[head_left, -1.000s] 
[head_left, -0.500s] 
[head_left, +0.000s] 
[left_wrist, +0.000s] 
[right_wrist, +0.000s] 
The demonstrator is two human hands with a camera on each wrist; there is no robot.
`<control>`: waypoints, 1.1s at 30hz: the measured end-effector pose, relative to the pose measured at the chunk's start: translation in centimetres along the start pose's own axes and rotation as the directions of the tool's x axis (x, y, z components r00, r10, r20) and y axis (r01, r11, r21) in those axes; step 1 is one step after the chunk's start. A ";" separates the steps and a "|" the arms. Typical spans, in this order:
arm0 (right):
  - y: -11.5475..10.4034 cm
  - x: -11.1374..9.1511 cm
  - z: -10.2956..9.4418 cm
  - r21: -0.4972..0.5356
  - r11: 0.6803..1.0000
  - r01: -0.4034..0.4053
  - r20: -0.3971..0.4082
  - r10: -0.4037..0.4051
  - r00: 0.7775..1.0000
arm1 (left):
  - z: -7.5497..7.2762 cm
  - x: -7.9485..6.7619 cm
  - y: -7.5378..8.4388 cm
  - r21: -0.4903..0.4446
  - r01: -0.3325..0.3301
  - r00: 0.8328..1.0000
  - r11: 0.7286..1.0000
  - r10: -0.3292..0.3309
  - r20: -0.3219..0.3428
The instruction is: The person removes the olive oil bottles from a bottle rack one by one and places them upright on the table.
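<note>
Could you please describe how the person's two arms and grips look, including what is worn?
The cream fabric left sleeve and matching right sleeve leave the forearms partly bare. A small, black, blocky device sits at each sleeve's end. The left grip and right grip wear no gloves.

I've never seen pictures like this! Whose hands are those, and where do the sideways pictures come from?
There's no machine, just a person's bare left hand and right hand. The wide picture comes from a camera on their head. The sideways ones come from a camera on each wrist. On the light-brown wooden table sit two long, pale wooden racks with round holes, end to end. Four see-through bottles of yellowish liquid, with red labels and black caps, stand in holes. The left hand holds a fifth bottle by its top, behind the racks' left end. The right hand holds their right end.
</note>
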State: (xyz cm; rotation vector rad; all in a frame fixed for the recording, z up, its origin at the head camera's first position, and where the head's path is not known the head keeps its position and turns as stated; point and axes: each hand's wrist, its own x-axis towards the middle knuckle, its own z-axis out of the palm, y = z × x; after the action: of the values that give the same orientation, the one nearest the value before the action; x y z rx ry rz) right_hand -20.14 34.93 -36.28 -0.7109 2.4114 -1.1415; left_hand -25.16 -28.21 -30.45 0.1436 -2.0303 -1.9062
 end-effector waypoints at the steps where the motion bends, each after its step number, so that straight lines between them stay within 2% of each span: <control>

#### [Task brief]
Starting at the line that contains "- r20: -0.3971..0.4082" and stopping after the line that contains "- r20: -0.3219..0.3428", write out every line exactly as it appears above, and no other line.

#### [Solution for this exercise]
  - r20: -0.3971..0.4082
  - r10: -0.4037..0.4051
  - r00: 0.7775..1.0000
arm1 (left):
  - z: -7.5497..7.2762 cm
  - x: -7.9485..6.7619 cm
  - y: -7.5378..8.4388 cm
  - r21: -0.4903..0.4446
  - r01: -0.3325..0.3301
  - r00: 0.8328..1.0000
  - r11: 0.7286..1.0000
  - r10: -0.3292..0.3309
  - r20: -0.3219..0.3428

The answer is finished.